The average price of newly built homes in China's 70 major cities rose 8.7 percent year-on-year in February, slightly lower than the 9 percent growth in January, according to data from the National Bureau of Statistics. Compared with 62 cities that saw a price rise in January, the number decreased to 57 in February and the margin of the average price rise declined from 1.2 percent month-on-month to 0.7 percent. The rise in the average house price in Beijing, Shanghai, Guangzhou and Shenzhen, the four first-tier cities that witnessed a frenetic price rise in 2013, fell below 20 percent year-on-year.
Some recent negative news on the housing sector has caused market worries. Vanke, a leading real estate developer in China, recently brought to the market one of its residential developments in the south of Beijing at an average 21,000 yuan ($3,387) per square meter, far below the previously anticipated 26,000 yuan. As the weather vane of China's housing prices, the price decline in Beijing is seen as signaling a possible price decline across the country and strikes a psychological blow to those holding an optimistic outlook on home prices. The collapse of the fund chain recently reported about a developer in Zhejiang province has further aggravated pessimism over the prospect of the rosy housing market. The drastic fall of the yuan's exchange rate against the dollar in February has also caused widespread concerns over the negative impacts caused by the possible exodus of international capital from the Chinese housing market.
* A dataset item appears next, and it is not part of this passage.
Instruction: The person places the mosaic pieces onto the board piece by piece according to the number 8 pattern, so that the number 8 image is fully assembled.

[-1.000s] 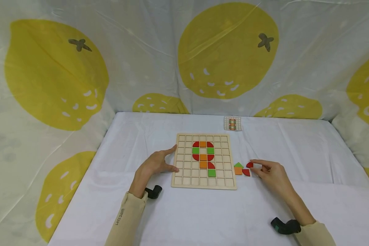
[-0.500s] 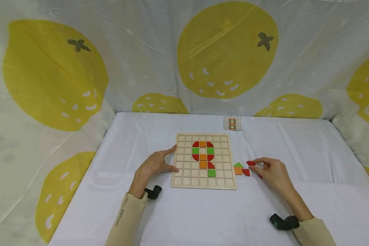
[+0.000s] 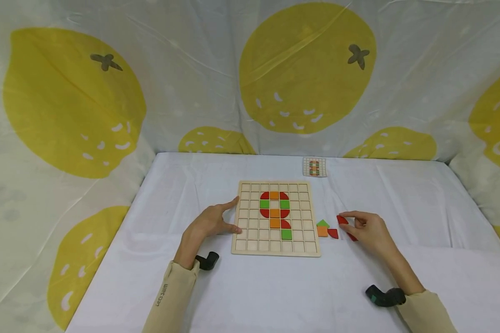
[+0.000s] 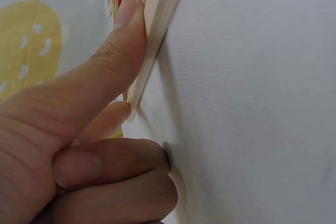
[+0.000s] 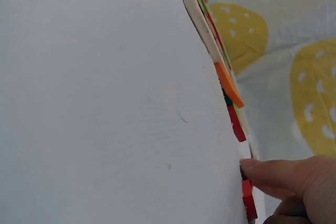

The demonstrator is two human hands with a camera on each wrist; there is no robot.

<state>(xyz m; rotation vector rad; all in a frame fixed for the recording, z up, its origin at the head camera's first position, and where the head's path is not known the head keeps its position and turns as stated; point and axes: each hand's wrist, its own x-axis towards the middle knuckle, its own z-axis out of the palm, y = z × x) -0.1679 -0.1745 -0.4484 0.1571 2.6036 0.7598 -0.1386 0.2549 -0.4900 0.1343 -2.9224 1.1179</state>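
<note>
The square wooden grid board (image 3: 250, 247) lies flat, with red quarter-circle, orange square and green square tiles set in its middle cells. My left hand (image 3: 210, 221) rests at its left edge, thumb and index finger spread along the rim. In the left wrist view the left thumb (image 4: 113, 51) presses on the rim while other fingers curl below. Right of the board, my right hand (image 3: 368, 231) pinches a red quarter-circle tile (image 3: 341, 219) between thumb and index finger, low over the cloth. Another red tile (image 3: 352, 237) shows partly from under that hand.
Between board and right hand lie a green triangle tile (image 3: 322, 223), an orange square tile (image 3: 322, 231) and a red quarter-circle tile (image 3: 333, 233). A small pattern card (image 3: 315, 167) lies behind the board. Lemon-print cloth (image 3: 200, 83) hangs behind the white-covered table (image 3: 275, 291).
The red quarter-circle tile at my right fingertips has turned and shifted slightly. The right hand has moved a little away, uncovering another red tile beneath it. My left hand stays put.
</note>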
There is no doubt that a chilly autumn is coming for China's housing market. Many analysts had previously concluded that there will be at least another 10 years of golden time for the market. Qiu Baoxing, vice-minister of housing and urban-rural development, said on the sidelines of the annual sessions of the top legislature and top advisory body that China's housing sector will unlikely encounter a big crisis in 10 years, citing enormous housing demand from an additional 300 million Chinese people who will move to urban areas or whose urban homes will be rebuilt or renovated. It is believed by many that the housing market will still be China's fastest-growing sector before the end of its urbanization. Compared with such a view, some are more wary, but they still hold an optimistic outlook on the housing markets of first-tier and provincial capital cities. However, the lackluster price rises in Beijing and other first-tier cities in recent months and their slackened sales mean that the prospect for China's housing market is not that optimistic.
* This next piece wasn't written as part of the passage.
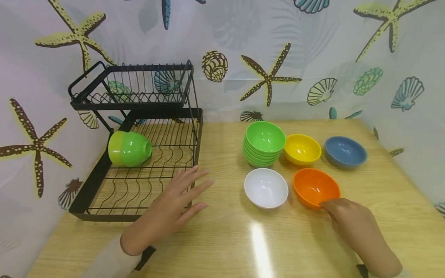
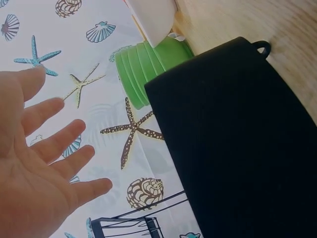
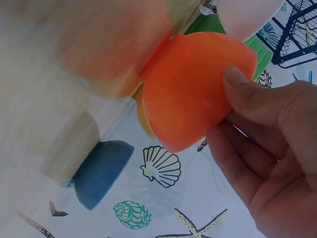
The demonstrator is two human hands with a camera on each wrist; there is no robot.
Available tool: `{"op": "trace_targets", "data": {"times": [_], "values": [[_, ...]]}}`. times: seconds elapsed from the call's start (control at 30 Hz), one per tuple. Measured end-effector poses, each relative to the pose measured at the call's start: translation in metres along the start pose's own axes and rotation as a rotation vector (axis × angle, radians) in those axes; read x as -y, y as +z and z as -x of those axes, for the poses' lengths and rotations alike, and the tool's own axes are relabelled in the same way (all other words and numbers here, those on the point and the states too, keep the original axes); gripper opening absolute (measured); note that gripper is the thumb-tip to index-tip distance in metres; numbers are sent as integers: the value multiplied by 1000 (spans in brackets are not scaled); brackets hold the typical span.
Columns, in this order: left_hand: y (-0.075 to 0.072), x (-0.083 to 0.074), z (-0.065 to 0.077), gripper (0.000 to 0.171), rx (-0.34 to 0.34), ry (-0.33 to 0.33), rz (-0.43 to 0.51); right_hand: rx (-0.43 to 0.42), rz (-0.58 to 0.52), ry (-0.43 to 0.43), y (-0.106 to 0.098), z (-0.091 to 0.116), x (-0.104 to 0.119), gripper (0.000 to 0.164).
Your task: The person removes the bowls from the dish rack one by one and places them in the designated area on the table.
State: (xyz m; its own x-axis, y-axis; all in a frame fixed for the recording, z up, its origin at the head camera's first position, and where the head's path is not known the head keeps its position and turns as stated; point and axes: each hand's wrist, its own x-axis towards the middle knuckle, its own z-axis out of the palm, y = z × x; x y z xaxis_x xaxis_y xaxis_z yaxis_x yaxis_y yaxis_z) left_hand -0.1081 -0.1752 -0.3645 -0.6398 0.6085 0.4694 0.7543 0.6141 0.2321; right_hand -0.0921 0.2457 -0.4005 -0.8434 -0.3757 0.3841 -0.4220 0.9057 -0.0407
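An orange bowl [image 1: 315, 187] sits on the table at the front right. My right hand [image 1: 354, 220] pinches its near rim, the thumb [image 3: 237, 82] on the outside of the bowl in the right wrist view. Fingers spread and straight, my left hand [image 1: 174, 200] hovers by the front right edge of the black dish rack [image 1: 139, 216] and holds nothing. Left of the orange bowl stands a white bowl [image 1: 265, 188]. Behind these are a stack of green bowls [image 1: 265, 144], a yellow bowl [image 1: 301, 150] and a blue bowl [image 1: 345, 151].
On the rack's lower tier, a green bowl [image 1: 135, 149] and a yellow-green one [image 1: 116, 148] lie nested on their sides at the left. The rack's upper basket [image 1: 132, 104] overhangs the back. A patterned cloth [image 1: 229, 46] hangs behind the wooden table [image 1: 222, 239].
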Motion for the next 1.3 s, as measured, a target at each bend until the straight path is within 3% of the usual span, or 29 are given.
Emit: {"op": "trace_targets", "data": {"times": [0.17, 0.5, 0.8, 0.9, 1.0, 1.13, 1.2, 1.3], "values": [[2, -1, -2, 56, 22, -10, -23, 81, 6, 37, 1, -2, 0, 13], [4, 0, -1, 61, 57, -19, -35, 99, -15, 66, 2, -4, -1, 13], [3, 0, 1, 60, 73, -27, -38, 104, -37, 33, -2, -7, 1, 21], [-2, 2, 1, 56, 120, -28, -7, 74, -63, 26, -3, -7, 4, 26], [-10, 3, 0, 51, 174, -39, 16, -7, -78, -22, -3, -7, 8, 33], [-21, 6, -3, 47, 210, -63, 39, -108, -88, -103, -2, -6, 13, 29], [-24, 8, -5, 44, 213, -112, 100, -132, -99, -117, -2, -6, 16, 34], [-30, 15, -9, 41, 197, -228, 223, -148, -109, -113, -3, -7, 22, 58]]}}
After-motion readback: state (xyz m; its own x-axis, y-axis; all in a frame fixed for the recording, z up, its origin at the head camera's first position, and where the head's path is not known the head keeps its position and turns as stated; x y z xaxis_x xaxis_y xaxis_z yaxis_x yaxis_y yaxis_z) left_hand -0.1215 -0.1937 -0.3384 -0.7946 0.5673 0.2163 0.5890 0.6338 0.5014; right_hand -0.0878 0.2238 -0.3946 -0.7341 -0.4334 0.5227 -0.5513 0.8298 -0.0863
The slowed price rises and the drastic drop in sales this year have taken place at a time when no explicit housing regulations are being formulated. The government even refrained from taking administrative measures after the housing market experienced an unreasonable price rise in 2013, to leave the settlement of the price issue to the market. This also proves the recent deceleration of home price rises is largely a kind of market trend.
A series of factors, including a loose monetary policy, strong housing demand and supply insufficiency, its high-speed economic development, local governments' excessive dependence of their fiscal revenues on land sales, as well as the influx of international capital betting on the yuan's appreciation, have altogether bolstered the soaring of domestic home prices over the past decades. However, all these engines have started losing power since the start of 2014. The confirmed phasing out of the years-long quantitative easing policy by the US Federal Reserve will inevitably accelerate the outflow of international capital from China. The country's irreversible economic deceleration in the years ahead, increased efforts to build government-subsidized lower-price homes as well as recent yuan's depreciations will also weaken the previous dynamics for home price rises.
The combined influence of these factors has increased the possibility of a decline in house prices this year. The fast price rises following a series of stimulus measures adopted after the 2008 global financial crisis have tightly bound China's economy to the housing market. Thus, a housing market collapse will inevitably be a drag on the whole national economy. China's fragile economic growth model and its per capita income, which is far below the world's average, also decide that the drastic fall of home prices will cause much fiercer negative effects to its economic and financial system and people's living conditions than those to Japan in the 1980s.
The year of 2008 offered the best time for China to prick its real estate bubbles, but it failed to do so. The country will have to endure much more serious negative effects if it now takes such action. The only option ahead for the Chinese government is that it should change the current real estate regulatory policy, from how to curb home price rises to how to prevent their decline from sparking a systematic economic collapse, and seek more time for efforts to reduce the impact of the busting housing bubbles.
The author, a member of the 12th Beijing Municipal Committee of the Chinese People's Political Consultative Conference, is director of the Private Economy Research Center under Renmin University of China.